If the shipping companies and container owners are violating the rules, critics say that the port authorities should be doing more checks of their own to ensure safety.
Currently, the handling of dangerous goods at Laem Chabang Port is carried out by a private firm under a revenue-sharing contract signed with the port authority.
Norms and regulations vary for ships carrying different types of dangerous goods.
There are rules and safety precautions to prevent fires or explosions and ensure safety while handling dangerous cargo.
In general, when the dangerous goods arrive at the port, there will be specialised staff to oversee that the cargo is offloaded and transferred to designated warehouses safely.
In the case of radioactive materials like Cobalt-60, the PAT has imposed strict cargo offloading rules.
For instance, the offloading area must be secured with clear warning signs to keep unauthorised people away.
The shipment and transfer of Cobalt-60 must be supervised by highway police and officials from the Office of Atom for Peace (OAP), the state agency responsible for nuclear substances.
For more dangerous goods, the goods must be relocated away from the port immediately.
The PAT bans the opening or storing containers of highly hazardous goods on the pier or in offload areas.

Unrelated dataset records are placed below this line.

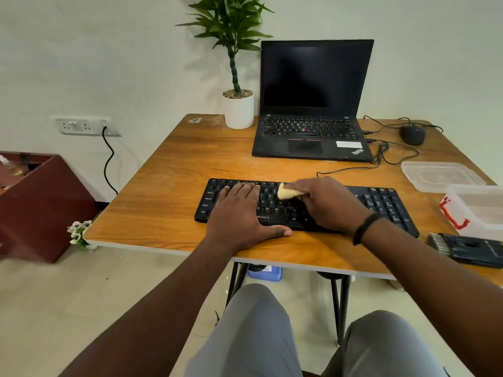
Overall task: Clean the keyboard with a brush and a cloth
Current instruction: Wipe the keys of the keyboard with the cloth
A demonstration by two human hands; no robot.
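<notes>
A black keyboard [381, 202] lies across the front of the wooden table [174, 170]. My left hand [239, 213] rests flat on its left half, fingers straight, thumb along the front edge. My right hand [326, 202] is over the middle keys and pinches a small folded yellow cloth [285, 192] that touches the upper key rows. A black tool with a row of bristles, apparently the brush [468, 247], lies at the table's right front edge.
An open black laptop [313, 104] stands at the back, with a potted plant [238, 104] to its left and a wired mouse [413, 134] to its right. A clear lid [441, 175] and a clear box [479, 210] sit right of the keyboard. Cables run behind the keyboard.
</notes>
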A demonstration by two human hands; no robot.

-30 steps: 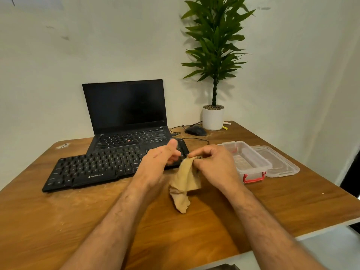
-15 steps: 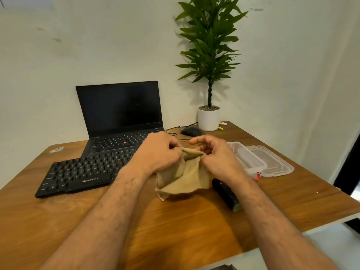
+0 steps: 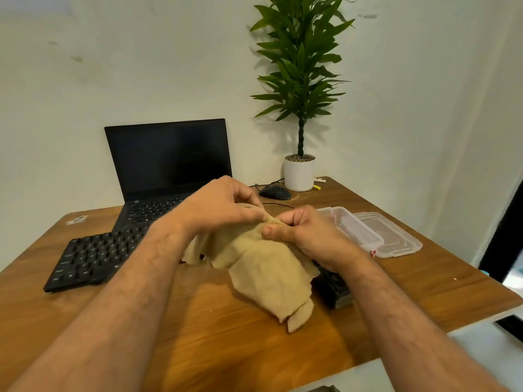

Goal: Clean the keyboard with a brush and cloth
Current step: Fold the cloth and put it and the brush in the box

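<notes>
1. No brand or lettering can be read; the keys are too blurred.
2. One black keyboard [image 3: 93,258] lies on the wooden table [image 3: 226,349], at nine o'clock from the hands.
3. One tan cloth [image 3: 266,267] hangs between both hands, its lower end on the table.
4. The left hand [image 3: 223,206] and the right hand [image 3: 308,232] each pinch the cloth's top edge with curled fingers.
5. One black brush [image 3: 335,288] lies partly hidden at four o'clock from the cloth.
6. Behind: one laptop [image 3: 169,162], one mouse [image 3: 275,192], one potted plant [image 3: 300,171], one clear box [image 3: 353,227] with one lid [image 3: 393,236] beside it.
</notes>
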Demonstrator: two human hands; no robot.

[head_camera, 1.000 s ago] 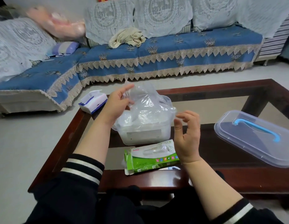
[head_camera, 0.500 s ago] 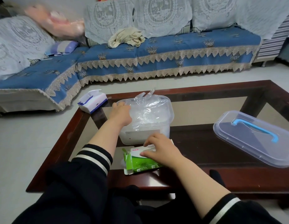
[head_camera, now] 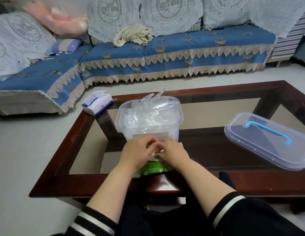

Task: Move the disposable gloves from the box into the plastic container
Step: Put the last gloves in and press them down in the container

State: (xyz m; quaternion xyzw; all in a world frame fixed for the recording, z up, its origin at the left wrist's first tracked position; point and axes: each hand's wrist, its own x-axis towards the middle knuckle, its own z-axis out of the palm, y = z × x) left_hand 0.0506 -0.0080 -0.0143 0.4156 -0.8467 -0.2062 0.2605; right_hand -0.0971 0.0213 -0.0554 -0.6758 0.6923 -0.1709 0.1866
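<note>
Both my hands are down on the green glove box (head_camera: 152, 167) at lower centre of the frame, right in front of the plastic container (head_camera: 149, 116). My left hand (head_camera: 137, 150) lies over the box's left half, fingers curled down onto the top; my right hand (head_camera: 172, 151) sits beside it, fingertips meeting the left's over the white top panel. Whether they are pinching a glove or only feeling for the opening, I cannot tell (my own knuckles hide it).

The container, mid-frame, already holds a heap of clear disposable gloves (head_camera: 148, 111), a few cuffs poking above its rim at the far side. Its lid (head_camera: 267, 142) with the blue handle lies apart at the right of the coffee table (head_camera: 216, 184).

So I judge this is the reach-for-more step: getting the next bunch out of the box. The next move calls for a firm pinch on thin slippery film, steadying the light box with one hand, then lifting up and forward over the near wall.
</note>
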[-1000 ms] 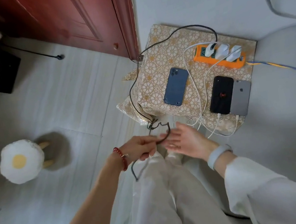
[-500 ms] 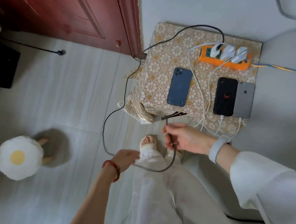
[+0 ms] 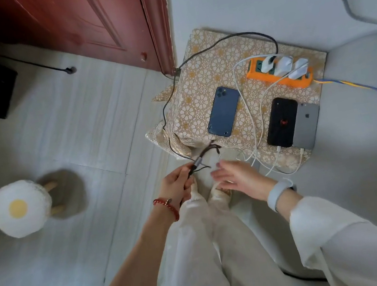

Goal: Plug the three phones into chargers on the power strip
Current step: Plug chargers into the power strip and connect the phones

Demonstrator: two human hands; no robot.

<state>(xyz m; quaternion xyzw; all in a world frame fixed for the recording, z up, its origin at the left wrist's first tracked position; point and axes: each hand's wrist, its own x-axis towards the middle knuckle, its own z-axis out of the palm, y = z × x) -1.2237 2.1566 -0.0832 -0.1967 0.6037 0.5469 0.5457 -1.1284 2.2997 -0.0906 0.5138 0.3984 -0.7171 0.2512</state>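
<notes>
An orange power strip lies at the back of a small table with a gold floral cloth; three white chargers are plugged into it. A blue phone lies face down in the middle with no cable in it. A black phone and a grey phone lie side by side on the right, each with a white cable in its near end. My left hand grips the end of a black braided cable just below the table's front edge. My right hand hovers open beside it.
A dark red door stands at the back left next to a grey wall. An egg-shaped stool sits on the pale floor at left. A blue-yellow cord runs right from the strip. My legs and feet are below the hands.
The cable end passed from my right hand to my left hand, which has risen toward the table's front edge. My right hand let go and opened. The cable's slack loop is pulled in.
</notes>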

If the goods cannot be moved out of the port, they must be moved to a separate depot for hazardous goods.
Dangerous waste must be clearly labelled and must be stored in containers only.
Carrier operators or owners who fail to declare dangerous goods or improperly declare goods are subject to fines of 50,000 baht per vessel.
Following the container fire on KMTC Hongkong, Thanabodi Thoopthianrat, assistant director at Laem Chabang port, said all vessels mooring at the port will be required to declare the manifest sheet, which has details of the goods inside all containers on their vessels.